The government's desire to keep investing in resources was showcased in the broadening of Jbic's (Japan Bank for International Co-operation) mandate to lend more. This quasi-government entity has been very active, pouring money into projects spanning the globe and is a much-sought after client for the domestic firms. Most top-tier international project finance firms maintain solid relationships with Jbic.
Japanese financial entities like Jbic are not shy about getting involved in overseas projects. Spotlighting Japan's growing confidence, they have been taking out larger listed stakes, and in many cases are now the majority shareholders. Notable regions of investment include south east Asia, Australia, Russia, the Middle East and South America.
However the sector isn't without its problems – banks are reluctant to make loans for long-term projects offshore. "Lenders aren't sure what will happen after 25 years, so they're much more cautious about giving out a 25-year loan," explains one practitioner.

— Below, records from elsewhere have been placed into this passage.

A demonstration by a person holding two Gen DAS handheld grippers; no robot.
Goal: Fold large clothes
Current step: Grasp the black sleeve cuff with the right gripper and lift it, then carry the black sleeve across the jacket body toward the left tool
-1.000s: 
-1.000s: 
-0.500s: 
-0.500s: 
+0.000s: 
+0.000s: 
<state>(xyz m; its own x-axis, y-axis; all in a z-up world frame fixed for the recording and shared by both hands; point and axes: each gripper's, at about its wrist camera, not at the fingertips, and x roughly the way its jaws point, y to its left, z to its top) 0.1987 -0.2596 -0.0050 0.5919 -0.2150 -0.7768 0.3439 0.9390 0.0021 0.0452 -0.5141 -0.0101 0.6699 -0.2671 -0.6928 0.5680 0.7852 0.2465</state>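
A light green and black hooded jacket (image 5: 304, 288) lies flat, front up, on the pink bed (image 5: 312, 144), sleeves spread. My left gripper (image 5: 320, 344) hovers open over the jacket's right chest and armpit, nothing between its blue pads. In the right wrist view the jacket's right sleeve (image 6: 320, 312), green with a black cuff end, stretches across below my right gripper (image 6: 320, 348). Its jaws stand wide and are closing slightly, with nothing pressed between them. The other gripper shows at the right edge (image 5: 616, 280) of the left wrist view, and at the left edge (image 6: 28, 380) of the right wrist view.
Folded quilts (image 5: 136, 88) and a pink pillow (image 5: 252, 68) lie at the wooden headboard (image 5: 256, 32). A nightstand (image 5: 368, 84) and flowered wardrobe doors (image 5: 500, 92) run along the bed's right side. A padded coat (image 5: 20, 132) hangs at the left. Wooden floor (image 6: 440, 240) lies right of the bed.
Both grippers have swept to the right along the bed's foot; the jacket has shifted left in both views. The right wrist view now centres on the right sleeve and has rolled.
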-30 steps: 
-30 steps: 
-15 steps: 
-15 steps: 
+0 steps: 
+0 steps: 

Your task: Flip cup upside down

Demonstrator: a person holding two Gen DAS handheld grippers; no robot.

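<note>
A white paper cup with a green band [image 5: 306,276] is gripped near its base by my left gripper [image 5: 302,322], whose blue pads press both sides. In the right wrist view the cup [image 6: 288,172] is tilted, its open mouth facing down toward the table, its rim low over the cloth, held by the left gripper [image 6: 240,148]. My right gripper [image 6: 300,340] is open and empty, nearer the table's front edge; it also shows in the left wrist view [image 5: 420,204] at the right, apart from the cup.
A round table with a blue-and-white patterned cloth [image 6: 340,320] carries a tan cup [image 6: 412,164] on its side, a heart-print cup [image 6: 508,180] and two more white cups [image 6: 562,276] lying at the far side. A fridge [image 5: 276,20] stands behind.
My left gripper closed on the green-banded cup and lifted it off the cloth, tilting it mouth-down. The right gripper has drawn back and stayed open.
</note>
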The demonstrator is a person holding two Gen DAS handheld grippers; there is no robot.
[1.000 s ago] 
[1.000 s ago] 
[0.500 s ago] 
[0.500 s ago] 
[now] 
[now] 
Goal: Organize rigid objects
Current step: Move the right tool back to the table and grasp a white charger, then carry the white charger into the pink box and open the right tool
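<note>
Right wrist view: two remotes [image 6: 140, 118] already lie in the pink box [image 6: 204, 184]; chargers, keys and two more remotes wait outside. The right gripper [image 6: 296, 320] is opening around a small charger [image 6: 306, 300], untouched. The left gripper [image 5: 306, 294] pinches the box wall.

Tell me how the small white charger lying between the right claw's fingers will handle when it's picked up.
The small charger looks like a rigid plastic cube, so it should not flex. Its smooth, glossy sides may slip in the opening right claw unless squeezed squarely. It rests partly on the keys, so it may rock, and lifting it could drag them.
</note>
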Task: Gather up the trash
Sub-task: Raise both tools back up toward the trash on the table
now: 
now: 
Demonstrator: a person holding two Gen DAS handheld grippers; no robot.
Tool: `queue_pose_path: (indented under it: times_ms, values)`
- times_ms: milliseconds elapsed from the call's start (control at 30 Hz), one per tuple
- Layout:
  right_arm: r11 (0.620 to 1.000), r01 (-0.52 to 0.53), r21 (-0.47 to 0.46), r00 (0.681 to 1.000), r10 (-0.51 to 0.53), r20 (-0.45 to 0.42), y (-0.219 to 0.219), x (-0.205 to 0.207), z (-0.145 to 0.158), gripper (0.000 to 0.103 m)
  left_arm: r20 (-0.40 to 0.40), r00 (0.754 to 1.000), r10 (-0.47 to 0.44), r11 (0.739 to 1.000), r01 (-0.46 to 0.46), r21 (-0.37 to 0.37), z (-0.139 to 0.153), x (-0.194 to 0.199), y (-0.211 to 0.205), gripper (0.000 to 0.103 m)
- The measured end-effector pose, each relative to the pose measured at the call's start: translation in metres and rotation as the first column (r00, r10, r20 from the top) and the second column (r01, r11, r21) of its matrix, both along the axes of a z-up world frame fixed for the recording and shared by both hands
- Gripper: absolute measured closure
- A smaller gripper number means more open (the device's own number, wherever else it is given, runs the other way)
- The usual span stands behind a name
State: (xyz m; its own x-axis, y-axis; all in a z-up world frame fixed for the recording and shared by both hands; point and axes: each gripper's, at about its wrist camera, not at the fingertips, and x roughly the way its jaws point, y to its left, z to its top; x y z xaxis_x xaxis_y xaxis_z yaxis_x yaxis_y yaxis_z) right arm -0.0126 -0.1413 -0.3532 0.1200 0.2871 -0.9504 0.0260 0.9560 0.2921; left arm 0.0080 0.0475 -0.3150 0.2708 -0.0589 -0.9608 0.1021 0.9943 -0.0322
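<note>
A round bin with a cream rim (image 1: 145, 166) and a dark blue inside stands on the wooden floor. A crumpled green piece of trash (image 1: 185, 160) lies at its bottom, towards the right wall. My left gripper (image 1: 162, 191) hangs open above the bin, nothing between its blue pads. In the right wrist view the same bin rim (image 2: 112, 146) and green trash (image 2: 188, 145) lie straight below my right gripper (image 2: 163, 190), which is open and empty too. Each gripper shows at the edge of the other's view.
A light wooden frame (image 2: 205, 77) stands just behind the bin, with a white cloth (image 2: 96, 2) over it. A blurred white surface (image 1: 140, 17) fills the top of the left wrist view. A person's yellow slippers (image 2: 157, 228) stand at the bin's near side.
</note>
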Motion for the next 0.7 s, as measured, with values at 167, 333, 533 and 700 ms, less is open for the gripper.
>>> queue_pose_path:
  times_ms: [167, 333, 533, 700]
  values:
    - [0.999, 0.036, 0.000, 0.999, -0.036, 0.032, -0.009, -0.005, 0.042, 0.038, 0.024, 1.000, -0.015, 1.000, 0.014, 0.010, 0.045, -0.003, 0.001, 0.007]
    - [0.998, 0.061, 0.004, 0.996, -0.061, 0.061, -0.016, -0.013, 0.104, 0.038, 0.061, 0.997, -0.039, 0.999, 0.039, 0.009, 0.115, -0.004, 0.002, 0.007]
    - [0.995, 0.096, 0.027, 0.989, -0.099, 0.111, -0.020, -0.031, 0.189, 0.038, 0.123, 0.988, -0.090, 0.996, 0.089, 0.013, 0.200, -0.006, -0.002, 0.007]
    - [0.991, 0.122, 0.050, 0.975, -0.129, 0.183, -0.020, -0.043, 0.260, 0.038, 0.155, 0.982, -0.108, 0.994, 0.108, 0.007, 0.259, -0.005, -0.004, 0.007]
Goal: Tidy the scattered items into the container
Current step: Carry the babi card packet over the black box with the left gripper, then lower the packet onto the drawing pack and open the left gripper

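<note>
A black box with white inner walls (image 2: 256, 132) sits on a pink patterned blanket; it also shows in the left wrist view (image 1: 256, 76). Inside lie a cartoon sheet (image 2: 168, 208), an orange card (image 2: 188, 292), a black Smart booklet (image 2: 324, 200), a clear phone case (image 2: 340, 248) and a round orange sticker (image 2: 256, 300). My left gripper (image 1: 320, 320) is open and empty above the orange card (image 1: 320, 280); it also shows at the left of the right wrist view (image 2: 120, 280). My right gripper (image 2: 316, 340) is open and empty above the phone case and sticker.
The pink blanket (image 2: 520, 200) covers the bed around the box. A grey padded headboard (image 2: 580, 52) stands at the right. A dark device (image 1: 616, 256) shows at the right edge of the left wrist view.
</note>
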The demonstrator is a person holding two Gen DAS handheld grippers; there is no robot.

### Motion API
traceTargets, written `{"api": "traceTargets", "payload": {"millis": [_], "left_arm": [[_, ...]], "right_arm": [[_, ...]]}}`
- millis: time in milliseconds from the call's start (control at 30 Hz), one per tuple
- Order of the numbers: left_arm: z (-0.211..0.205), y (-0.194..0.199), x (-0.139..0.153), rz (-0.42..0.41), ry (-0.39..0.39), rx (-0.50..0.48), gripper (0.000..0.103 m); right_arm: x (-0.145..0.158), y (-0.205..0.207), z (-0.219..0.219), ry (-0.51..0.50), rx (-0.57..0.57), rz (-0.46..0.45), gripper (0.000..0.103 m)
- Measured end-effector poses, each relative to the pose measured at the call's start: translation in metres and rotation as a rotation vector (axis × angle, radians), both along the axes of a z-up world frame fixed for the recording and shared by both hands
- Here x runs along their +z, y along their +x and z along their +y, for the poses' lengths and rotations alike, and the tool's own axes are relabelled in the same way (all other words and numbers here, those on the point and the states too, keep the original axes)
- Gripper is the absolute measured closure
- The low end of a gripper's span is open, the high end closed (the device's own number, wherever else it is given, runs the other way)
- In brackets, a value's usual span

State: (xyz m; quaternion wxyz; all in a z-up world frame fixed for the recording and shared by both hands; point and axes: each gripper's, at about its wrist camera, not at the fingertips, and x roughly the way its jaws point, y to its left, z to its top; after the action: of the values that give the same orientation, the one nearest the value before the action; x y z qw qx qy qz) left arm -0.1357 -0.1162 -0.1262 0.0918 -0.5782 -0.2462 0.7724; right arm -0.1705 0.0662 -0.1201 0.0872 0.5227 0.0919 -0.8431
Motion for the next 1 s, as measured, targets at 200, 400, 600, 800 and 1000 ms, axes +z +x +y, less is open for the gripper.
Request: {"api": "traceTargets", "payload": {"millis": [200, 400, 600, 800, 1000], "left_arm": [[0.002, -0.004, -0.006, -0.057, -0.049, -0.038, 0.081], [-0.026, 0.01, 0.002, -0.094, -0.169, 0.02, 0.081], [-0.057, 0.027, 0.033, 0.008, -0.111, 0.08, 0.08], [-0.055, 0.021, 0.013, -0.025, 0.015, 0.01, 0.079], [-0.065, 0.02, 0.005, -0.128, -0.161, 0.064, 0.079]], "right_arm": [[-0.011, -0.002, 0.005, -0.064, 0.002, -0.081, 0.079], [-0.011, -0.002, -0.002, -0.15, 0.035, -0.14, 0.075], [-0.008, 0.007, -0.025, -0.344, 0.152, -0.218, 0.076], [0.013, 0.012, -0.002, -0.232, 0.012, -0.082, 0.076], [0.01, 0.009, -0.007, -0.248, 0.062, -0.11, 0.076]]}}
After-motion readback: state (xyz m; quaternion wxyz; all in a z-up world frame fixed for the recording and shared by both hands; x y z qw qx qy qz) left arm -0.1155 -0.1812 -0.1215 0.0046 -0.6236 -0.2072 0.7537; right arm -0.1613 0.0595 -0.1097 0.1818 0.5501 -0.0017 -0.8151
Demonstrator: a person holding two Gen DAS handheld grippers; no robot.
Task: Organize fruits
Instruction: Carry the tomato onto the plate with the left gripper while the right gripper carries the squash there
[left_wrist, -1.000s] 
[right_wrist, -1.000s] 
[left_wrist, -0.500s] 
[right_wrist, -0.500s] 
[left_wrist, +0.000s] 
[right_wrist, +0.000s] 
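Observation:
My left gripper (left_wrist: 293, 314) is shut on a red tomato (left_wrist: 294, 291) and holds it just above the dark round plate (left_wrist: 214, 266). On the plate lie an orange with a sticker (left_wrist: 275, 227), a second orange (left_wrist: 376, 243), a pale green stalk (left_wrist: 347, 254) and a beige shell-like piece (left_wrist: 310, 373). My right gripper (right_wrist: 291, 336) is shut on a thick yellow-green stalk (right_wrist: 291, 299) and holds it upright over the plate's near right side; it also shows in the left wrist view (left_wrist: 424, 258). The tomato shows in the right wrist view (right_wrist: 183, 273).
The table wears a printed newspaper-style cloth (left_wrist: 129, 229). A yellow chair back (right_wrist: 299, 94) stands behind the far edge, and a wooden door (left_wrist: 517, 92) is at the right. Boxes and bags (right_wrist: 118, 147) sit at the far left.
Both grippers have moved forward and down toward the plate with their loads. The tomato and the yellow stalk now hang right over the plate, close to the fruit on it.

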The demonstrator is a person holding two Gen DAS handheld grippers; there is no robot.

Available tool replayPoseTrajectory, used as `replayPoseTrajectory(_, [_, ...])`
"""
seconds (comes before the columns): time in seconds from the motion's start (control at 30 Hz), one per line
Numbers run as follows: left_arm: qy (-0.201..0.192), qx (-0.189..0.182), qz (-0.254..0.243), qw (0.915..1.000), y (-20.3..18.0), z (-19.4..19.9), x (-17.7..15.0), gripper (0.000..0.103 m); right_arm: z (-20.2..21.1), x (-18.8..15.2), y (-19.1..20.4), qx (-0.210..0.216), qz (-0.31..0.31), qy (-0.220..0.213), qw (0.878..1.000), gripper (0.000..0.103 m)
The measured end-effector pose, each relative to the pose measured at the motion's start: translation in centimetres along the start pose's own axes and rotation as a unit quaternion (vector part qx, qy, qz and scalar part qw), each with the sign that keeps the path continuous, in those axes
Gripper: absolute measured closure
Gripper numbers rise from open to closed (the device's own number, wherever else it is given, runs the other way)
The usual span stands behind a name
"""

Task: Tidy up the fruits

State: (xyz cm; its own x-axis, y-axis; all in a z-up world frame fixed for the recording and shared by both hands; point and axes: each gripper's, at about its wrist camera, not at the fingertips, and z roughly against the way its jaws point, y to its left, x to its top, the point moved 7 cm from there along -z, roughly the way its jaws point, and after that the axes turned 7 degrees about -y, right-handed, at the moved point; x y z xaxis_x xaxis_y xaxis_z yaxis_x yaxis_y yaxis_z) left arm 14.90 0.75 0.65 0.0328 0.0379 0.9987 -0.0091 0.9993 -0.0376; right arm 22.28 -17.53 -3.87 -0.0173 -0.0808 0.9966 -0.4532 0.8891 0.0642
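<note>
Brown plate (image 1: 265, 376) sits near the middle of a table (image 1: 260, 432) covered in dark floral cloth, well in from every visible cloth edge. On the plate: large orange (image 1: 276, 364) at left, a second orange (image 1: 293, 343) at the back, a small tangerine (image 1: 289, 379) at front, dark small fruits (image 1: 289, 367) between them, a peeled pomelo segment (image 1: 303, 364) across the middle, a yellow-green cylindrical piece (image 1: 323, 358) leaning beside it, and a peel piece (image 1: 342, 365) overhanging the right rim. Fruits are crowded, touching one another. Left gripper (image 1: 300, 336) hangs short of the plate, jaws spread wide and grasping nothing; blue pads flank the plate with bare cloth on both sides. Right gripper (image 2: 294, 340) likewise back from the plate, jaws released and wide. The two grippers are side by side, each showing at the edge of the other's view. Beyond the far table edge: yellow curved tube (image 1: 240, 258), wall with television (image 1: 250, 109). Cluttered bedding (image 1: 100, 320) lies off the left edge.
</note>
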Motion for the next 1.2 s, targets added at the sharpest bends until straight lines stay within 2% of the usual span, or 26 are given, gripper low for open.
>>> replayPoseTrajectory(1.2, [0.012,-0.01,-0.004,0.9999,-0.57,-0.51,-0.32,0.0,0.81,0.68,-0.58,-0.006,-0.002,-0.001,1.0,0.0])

Domestic projects have never made headlines really and this year marks no difference. "The domestic market is dead," says one commentator, but others with a more rosy view remark that the local PFI (private-finance initiative) and IPP (independent power producer) sectors are still busy, though numbers are decreasing and pure domestic projects are non-existent. Some market observers are hopeful that toll road projects will start up soon as infrastructure is bolstered around the country.